His first comment when I reached him was “I hope I haven’t crushed my drone”. Go figure. I was more worried about him crushing his bones. I took his photo gear off him and helped him up to assess the damage on his body. I think he was super lucky, that there where only scrapes and bruises and I was so grateful that backpack was on his back, protecting his spine. Tim was soothed that his drone wasn’t crushed but soon discovered that his phone was smashed and bend, which was in his back pocket in his jeans, so it took the full force of the fall.
I was just so glad that nothing worse had happened, as so often we were in the middle of nowhere and it was just me, Nina, Lucy and Tim there.

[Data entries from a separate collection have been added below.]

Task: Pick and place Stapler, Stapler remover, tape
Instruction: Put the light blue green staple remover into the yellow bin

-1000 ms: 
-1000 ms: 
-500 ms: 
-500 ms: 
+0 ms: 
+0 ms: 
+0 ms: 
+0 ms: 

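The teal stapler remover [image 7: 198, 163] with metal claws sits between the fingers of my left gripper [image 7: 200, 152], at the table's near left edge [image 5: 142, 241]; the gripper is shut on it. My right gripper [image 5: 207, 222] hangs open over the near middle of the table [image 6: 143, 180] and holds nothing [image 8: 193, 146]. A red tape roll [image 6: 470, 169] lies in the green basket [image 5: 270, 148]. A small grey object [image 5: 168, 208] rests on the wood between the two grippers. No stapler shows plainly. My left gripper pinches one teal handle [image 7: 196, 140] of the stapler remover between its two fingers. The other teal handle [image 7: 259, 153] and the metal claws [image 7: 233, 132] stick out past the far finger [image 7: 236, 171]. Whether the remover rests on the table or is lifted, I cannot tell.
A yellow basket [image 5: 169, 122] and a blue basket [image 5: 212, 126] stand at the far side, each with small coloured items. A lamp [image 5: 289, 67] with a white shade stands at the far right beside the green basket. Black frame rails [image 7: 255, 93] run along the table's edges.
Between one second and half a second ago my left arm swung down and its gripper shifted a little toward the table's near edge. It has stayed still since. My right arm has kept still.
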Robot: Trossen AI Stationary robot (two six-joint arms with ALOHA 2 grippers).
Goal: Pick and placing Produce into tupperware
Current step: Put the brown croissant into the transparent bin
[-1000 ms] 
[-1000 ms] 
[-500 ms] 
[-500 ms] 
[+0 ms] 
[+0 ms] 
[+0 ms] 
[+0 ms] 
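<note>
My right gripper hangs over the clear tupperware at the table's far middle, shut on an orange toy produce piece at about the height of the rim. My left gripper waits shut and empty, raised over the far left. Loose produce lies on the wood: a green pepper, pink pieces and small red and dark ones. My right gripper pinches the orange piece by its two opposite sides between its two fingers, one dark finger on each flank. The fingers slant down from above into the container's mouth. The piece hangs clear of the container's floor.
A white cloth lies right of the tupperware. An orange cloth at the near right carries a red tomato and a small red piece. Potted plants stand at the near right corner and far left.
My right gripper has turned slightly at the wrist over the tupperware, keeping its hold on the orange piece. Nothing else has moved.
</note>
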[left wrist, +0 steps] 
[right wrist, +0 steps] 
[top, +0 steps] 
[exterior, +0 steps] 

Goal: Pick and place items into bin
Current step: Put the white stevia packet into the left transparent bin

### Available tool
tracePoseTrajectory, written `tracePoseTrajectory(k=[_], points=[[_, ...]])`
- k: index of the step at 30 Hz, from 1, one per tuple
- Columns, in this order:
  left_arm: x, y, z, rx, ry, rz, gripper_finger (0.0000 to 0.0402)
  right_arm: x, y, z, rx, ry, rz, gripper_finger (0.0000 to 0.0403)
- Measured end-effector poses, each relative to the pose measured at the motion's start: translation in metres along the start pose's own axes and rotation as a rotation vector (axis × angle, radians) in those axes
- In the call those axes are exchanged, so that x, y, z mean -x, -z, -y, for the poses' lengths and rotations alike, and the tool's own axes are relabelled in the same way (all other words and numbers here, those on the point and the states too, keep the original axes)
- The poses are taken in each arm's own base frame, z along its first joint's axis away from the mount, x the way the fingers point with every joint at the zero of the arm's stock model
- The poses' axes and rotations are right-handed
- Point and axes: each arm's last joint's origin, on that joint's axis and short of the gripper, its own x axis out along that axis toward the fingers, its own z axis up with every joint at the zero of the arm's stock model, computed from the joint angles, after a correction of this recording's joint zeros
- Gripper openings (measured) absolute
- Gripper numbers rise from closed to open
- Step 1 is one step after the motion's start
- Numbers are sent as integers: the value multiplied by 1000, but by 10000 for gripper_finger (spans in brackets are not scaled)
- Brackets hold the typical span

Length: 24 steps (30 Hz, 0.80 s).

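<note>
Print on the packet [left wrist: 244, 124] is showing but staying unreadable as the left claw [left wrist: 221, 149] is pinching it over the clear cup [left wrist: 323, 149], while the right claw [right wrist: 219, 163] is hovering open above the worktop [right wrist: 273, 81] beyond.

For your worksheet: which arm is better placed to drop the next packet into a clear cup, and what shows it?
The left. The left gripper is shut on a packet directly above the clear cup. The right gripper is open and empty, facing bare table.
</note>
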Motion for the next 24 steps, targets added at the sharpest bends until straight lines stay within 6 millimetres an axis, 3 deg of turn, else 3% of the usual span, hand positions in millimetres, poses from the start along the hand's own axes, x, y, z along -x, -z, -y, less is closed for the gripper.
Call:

Lucky I had taken a radio, so Luca could call us if something was up at the boat, so I could have called for help since Adventurous and Imagine where there too, but it really makes me realise how vulnerable we are out here if things go wrong.
After a shaky walk back to the boat after that fright, we nursed Tim’s wounds and he got his arnica and hypericum pills from me. We went over to Imagine to have a drink and some snacks with the others. We really needed that drink after that fright.
Tim felt so flat about destroying his phone, as he uses it for so many things. We don’t have insurance for small items and not much of an income to talk about, so loosing a piece of equipment that is worth over $1,000 NZD really hurts. He uses it for so many things, photography, navigation, weather, anchor alarm and god knows what. Lucky he had another broken one that he can use as a spare. Its less broken than the smashed one. The funny thing is that the smashed phones camera still works. He taped it up with cello tape, to not hurt himself on the smashed screen glass, but looking at it one wouldn’t think it still had a functioning camera.
In the big picture I was just glad and grateful that there was little damage to him.